__TASK TO COMPLETE__. Please restate the material below word for word, from the first line through the one that contains "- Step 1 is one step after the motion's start", inclusive.

__SOURCE INFORMATION__.
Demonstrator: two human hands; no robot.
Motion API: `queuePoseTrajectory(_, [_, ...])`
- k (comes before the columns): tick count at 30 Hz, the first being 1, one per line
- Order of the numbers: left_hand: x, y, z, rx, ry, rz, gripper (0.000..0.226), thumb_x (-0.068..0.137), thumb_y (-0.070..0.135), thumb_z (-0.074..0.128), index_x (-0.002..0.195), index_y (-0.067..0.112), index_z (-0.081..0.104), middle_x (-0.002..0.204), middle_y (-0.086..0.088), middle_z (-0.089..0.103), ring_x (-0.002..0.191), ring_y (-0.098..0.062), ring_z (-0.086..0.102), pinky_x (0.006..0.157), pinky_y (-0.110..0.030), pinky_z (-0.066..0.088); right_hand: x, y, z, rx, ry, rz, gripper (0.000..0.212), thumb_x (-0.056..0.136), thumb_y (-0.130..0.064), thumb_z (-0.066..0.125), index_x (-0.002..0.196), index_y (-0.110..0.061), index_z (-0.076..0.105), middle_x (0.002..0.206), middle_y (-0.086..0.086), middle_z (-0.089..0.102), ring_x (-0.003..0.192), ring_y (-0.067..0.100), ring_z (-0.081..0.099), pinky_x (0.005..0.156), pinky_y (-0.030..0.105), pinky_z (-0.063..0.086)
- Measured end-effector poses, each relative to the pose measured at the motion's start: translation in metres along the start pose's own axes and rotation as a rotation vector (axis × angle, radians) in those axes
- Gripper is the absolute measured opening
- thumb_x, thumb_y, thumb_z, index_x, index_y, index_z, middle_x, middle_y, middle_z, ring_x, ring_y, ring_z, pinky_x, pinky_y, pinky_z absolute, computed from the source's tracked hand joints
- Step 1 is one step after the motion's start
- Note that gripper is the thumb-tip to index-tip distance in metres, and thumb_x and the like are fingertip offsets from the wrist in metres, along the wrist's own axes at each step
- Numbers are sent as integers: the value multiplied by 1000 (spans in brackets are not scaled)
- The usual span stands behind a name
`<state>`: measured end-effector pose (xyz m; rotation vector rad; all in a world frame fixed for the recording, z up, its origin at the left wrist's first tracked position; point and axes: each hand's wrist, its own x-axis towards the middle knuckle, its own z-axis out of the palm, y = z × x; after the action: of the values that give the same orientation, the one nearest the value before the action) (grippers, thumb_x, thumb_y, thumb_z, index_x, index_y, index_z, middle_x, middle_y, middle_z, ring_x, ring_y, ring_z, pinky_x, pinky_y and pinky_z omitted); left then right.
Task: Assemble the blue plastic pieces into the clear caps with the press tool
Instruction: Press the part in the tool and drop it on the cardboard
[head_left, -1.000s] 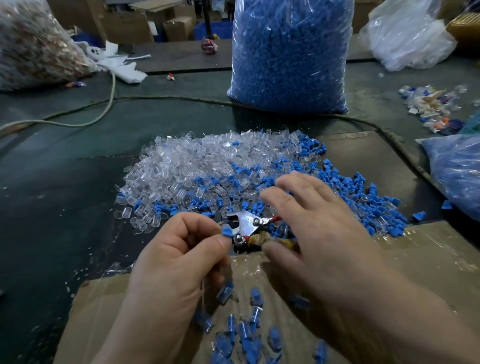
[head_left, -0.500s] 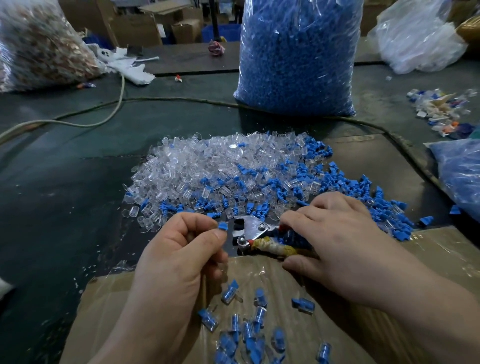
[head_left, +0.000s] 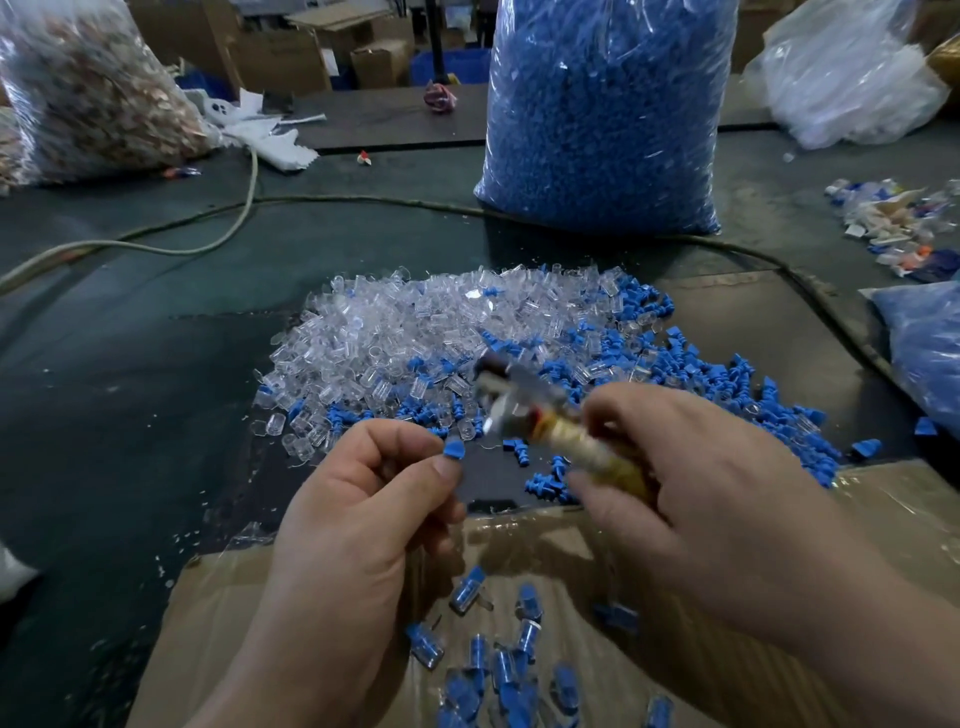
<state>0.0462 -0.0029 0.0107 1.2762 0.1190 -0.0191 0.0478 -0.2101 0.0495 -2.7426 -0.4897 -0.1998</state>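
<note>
Several assembled caps, clear shells with blue inserts, lay loose in the open cardboard box nearest you. Above its far edge your left hand pinched one blue piece between thumb and forefinger, the other fingers curled in. I could not tell whether a clear cap sat under it. Just beside it, your right hand wrapped its fingers round the tape-bound handle of the press tool. The tool's metal head was blurred and pointed up and to the left, over the heap. Beyond both hands, clear caps lay heaped on the dark table, with loose blue pieces mixed along the heap's near and right sides. Farther back stood a tall clear bag packed full of blue pieces. At the right edge lay a bluish bag, too cropped to read its contents. Far left sat a brownish bag of small coppery bits, and far right a crumpled clear bag, its contents unclear.
</note>
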Motion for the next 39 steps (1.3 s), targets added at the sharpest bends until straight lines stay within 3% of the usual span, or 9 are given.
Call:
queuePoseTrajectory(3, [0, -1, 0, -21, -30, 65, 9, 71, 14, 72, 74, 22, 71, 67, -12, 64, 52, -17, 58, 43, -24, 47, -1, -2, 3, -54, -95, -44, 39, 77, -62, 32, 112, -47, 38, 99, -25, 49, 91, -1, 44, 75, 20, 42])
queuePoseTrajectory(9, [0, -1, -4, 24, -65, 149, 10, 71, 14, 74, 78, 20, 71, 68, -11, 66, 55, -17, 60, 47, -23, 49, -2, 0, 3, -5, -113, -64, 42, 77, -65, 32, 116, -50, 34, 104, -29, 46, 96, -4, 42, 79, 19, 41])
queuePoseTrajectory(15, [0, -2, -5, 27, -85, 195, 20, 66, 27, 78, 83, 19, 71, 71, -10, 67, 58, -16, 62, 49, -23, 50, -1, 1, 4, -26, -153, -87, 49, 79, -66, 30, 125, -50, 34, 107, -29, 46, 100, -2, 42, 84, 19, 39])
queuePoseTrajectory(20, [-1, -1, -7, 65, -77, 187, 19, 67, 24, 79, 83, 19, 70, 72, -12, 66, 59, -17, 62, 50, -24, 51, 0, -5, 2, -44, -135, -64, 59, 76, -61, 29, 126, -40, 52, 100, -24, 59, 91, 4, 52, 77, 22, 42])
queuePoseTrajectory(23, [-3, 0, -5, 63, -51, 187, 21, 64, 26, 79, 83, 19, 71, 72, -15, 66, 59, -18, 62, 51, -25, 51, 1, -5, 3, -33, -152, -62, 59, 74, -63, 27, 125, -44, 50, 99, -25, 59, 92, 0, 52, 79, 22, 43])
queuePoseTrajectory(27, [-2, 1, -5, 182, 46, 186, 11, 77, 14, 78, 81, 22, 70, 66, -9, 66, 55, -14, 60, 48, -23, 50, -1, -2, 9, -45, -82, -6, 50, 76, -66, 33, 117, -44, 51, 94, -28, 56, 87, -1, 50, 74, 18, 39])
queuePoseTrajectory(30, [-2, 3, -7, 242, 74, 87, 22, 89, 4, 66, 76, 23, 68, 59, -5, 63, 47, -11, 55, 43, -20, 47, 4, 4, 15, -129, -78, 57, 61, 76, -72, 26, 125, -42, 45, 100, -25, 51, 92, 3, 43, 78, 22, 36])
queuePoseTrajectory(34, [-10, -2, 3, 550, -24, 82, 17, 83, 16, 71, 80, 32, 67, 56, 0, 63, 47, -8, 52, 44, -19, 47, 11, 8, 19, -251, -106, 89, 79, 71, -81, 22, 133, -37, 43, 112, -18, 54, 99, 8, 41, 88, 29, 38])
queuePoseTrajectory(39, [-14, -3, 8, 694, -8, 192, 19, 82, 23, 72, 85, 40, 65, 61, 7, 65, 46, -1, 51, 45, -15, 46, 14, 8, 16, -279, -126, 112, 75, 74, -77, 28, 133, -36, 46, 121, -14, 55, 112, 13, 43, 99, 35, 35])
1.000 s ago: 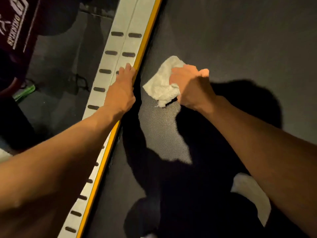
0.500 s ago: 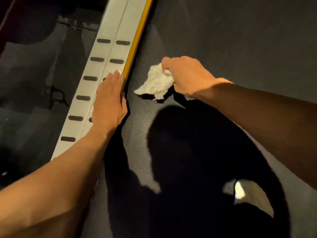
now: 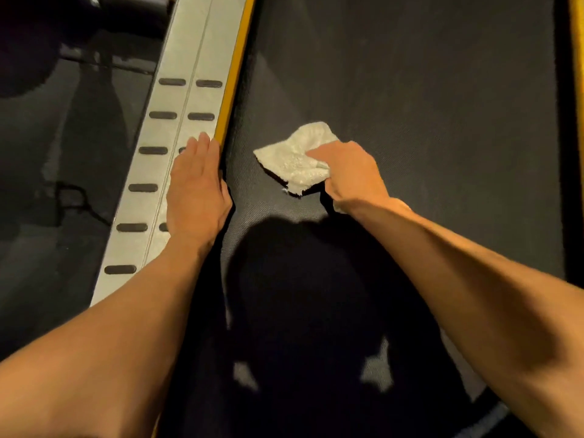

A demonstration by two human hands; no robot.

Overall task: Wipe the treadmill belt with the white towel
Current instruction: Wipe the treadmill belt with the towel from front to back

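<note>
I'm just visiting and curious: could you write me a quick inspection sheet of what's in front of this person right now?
Surface: dark treadmill belt, textured, partly under the person's shadow.
Job's things: white towel, crumpled, lying on the belt.
Clutter: nothing seen.
Hands: right hand gripping the towel against the belt; left hand flat on the grey side rail beside its yellow strip.
Cables: a thin dark line on the floor, possibly a cord.
Surroundings: dim dark floor left of the rail.

White towel (image 3: 295, 161); dark grey, finely dotted belt (image 3: 410, 105); silver side rail (image 3: 189, 99) with dark oval slots, yellow edge strip (image 3: 235, 74).
</note>
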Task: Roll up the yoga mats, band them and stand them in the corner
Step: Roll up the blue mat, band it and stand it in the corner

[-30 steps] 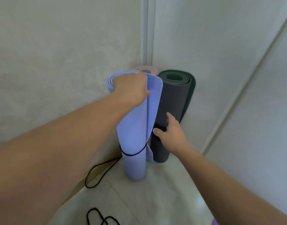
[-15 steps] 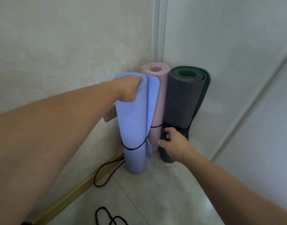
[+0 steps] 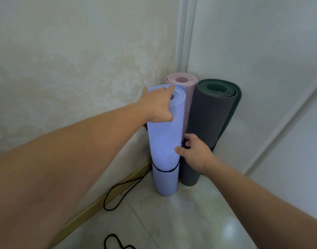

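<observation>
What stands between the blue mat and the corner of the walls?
The pink mat stands upright there, behind the blue mat, in the head view.

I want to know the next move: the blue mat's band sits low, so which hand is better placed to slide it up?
Probably the right hand: it rests at mid-height beside the blue mat, just above the black band. The left hand holds the mat's top, steadying it.
</observation>
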A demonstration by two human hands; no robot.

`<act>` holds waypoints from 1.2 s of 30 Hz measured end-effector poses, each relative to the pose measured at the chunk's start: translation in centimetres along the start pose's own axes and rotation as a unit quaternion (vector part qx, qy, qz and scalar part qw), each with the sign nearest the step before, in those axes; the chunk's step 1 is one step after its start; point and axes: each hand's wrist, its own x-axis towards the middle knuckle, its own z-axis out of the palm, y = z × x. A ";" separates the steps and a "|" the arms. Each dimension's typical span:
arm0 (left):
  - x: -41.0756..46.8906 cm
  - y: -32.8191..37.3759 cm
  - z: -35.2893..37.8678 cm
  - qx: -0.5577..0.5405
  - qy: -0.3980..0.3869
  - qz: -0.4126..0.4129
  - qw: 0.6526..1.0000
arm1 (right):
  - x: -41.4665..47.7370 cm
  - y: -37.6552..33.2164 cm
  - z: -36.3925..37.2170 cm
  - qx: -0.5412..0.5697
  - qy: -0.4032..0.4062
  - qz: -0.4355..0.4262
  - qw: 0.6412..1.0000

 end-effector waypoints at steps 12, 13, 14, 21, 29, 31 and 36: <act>-1.0 0.7 0.9 0.040 0.023 0.023 0.999 | -2.3 3.5 -1.3 0.023 0.018 0.052 0.998; -1.1 0.8 0.8 0.048 0.024 0.024 0.998 | -2.3 3.5 -1.3 0.023 0.017 0.053 0.998; -1.1 0.8 0.8 0.057 0.024 0.026 0.998 | -2.3 3.5 -1.4 0.022 0.017 0.053 0.998; -1.4 0.6 0.6 0.066 -0.002 0.018 0.998 | -2.4 3.4 -1.8 0.023 0.015 0.052 0.998; -3.2 1.9 -0.2 0.015 0.092 0.046 0.995 | -4.0 3.6 -1.6 0.023 0.022 0.056 0.998; -4.1 3.3 -0.2 0.005 0.098 0.073 0.992 | -5.2 3.4 -2.0 0.027 0.024 0.054 0.998; -8.5 8.9 0.1 -0.071 0.073 0.089 0.991 | -10.0 3.6 -3.8 0.042 0.043 0.049 0.997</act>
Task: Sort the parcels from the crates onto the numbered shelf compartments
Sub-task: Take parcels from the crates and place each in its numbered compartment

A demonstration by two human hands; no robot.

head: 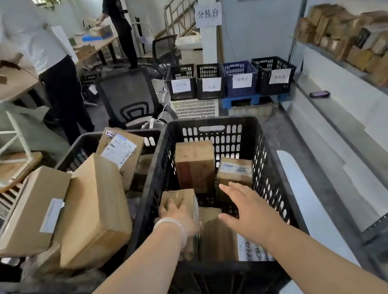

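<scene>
A black slatted crate stands in front of me with several cardboard parcels inside. My left hand reaches into it and grips a small brown parcel at the crate's left side. My right hand hovers flat over the crate's middle with fingers straight, holding nothing. A tall brown parcel and a smaller labelled one stand at the far end of the crate. A second black crate on the left is heaped with bigger boxes. The shelf runs along the right.
Four labelled bins stand beyond the crate. A black office chair sits behind the left crate. Two people work at tables at the back left. Stacked boxes and a phone lie on the right shelf.
</scene>
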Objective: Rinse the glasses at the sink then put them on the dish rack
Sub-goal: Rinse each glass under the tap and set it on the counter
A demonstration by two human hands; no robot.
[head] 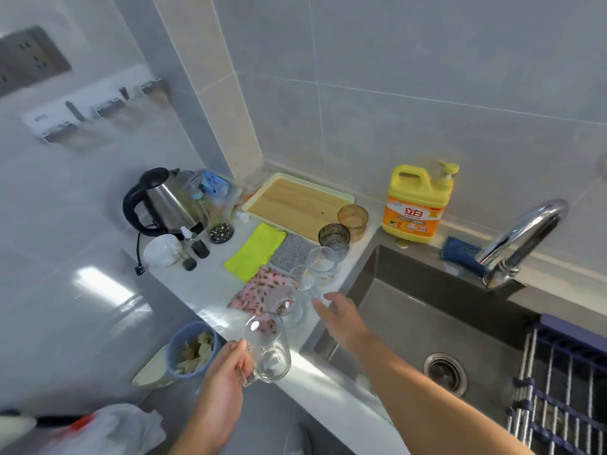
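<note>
Glass mug [266, 353], clear and smooth-walled, gripped by its handle in the left hand [226, 372] at the near edge of the pale glossy counter [197, 284], left of the sink [410, 284].

Right hand [341, 318] open, fingers straight, holding nothing, stretched toward a row of clear glasses [285, 305] at the edge of a pink flowered cloth [256, 289]. Farther along, a smoky grey glass [334, 238] and an amber glass [353, 218], both round and patterned. To the right, a square matte steel basin with a round drain [445, 372], a curved chrome tap [522, 238], and at near right a dish rack [558, 389] of thin metal rods with dark blue bars. At the far wall, a yellow plastic detergent jug [417, 205].
</note>
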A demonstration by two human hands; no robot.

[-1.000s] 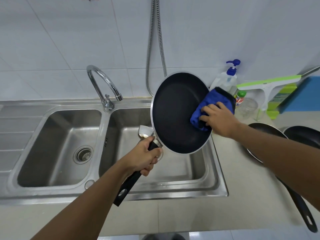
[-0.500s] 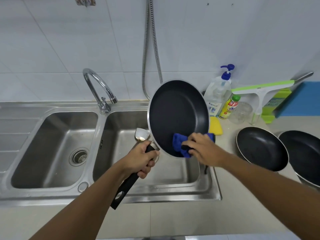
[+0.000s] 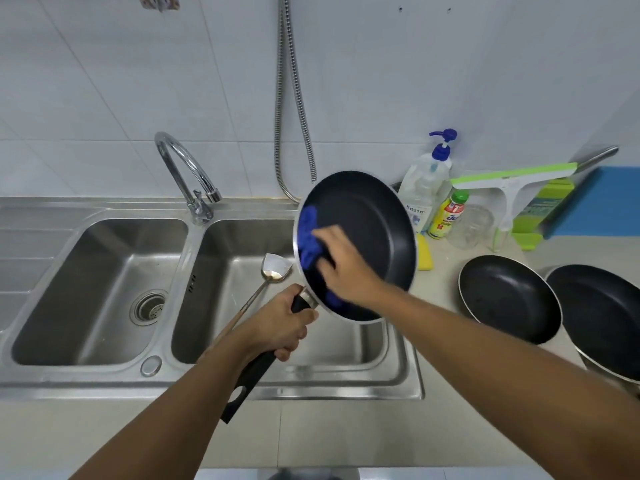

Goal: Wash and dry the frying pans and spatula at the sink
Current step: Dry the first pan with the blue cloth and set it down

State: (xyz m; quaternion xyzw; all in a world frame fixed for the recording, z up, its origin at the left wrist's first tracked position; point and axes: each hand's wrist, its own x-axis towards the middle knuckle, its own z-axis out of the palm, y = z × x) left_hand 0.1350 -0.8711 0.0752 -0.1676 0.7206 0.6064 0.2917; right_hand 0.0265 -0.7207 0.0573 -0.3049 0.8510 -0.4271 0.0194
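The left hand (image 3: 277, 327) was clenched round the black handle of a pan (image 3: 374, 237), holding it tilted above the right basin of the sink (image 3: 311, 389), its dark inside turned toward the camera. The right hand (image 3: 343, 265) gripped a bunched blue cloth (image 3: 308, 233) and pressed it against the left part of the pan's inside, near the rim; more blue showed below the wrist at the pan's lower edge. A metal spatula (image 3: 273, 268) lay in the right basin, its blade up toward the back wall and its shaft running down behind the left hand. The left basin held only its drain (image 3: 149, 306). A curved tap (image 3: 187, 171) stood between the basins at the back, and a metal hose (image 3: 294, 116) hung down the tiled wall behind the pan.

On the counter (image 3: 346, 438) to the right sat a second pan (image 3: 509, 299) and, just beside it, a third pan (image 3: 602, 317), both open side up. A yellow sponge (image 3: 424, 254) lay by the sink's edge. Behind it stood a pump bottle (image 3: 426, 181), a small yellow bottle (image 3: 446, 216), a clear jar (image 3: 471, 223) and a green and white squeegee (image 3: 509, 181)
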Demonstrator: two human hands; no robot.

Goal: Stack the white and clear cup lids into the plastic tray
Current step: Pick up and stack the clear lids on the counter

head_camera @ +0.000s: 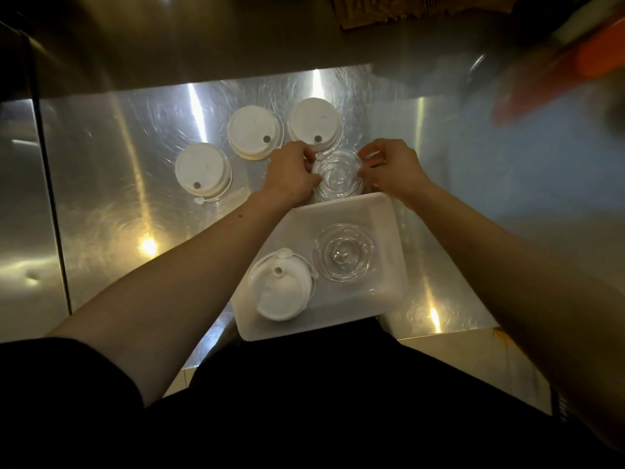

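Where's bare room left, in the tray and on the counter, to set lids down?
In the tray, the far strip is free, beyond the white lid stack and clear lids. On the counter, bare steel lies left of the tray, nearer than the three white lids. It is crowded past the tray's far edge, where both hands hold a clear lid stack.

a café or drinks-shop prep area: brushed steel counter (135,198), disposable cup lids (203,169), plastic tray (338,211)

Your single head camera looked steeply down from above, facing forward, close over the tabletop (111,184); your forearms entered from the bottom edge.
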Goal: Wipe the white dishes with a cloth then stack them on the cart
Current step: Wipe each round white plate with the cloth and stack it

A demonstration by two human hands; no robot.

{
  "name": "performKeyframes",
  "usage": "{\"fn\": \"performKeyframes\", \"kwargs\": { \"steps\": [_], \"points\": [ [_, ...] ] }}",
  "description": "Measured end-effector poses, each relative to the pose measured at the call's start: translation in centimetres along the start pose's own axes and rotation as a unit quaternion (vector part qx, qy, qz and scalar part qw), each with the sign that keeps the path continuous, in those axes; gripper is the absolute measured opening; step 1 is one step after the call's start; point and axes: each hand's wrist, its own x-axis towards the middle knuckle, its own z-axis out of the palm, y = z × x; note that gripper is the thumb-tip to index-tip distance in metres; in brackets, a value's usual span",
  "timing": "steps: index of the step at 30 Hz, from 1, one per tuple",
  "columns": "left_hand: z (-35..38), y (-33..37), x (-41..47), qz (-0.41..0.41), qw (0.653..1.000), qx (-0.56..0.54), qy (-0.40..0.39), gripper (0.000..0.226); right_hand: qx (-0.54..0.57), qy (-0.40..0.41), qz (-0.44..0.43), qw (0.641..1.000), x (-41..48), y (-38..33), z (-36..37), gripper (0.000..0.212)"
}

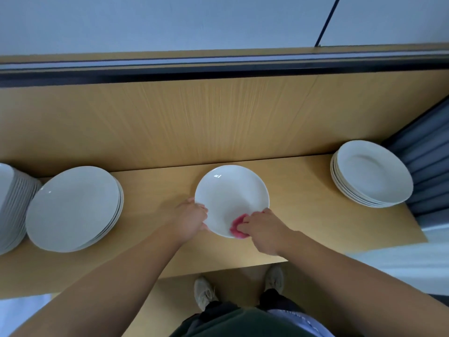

__RESULT BELOW__.
Demonstrator: two human hands; no robot.
Motion API: `queuePoseTrajectory(_, [_, ...])`
- k (comes before the columns): tick count at 30 Hz, the first being 1, one per line
- Order of the numbers: left_hand: x, y, z, rx, ry, rz, gripper (0.000..0.226), thumb_x (-0.068..0.137), thumb_y (-0.070..0.135), thumb_z (-0.074..0.128), index_x (-0.002..0.195), index_y (-0.067..0.112), index_z (-0.081..0.104), middle_x (-0.002..0.204), middle_y (-0.086..0.088), middle_z (-0.089..0.103), ring_x (-0.002..0.191), ring_y (-0.098..0.062), ring_z (-0.086..0.102), pinky_x (0.006..0.157), pinky_y (-0.110..0.030), pinky_z (-0.066..0.088); right_hand: x, y, z, rx, ry, rz, gripper (0.000..0.212), thumb_x (-0.056..0.136), thumb_y (-0.130..0.064), thumb_z (-0.066..0.125), index_x (-0.002..0.196), index_y (-0.110..0.061), index_z (-0.076..0.105), middle_x (0.002..0.206), middle_y (-0.086..0.086), middle_z (-0.089..0.102), ring_x (-0.003..0.192), ring_y (-0.067..0.100), ring_z (-0.081..0.099), pinky_x (0.005..0.156), pinky_y (-0.030..0.105), pinky_z (-0.063..0.086)
- Measured end-effector poses, each relative to the pose measured at the motion's start: translation in metres along the start pose's own axes and rotation as a rotation vector (axis × angle, radians) in those axes
- Gripper is the absolute measured opening
- thumb_x, thumb_y, thumb_z, index_x, index_y, index_z, middle_x, middle_y, middle_z, ring_x, ring_y, ring_z, pinky_x, pinky_y, pinky_z absolute, computed from the source's tracked hand joints
- Step 1 is one step after the motion's start

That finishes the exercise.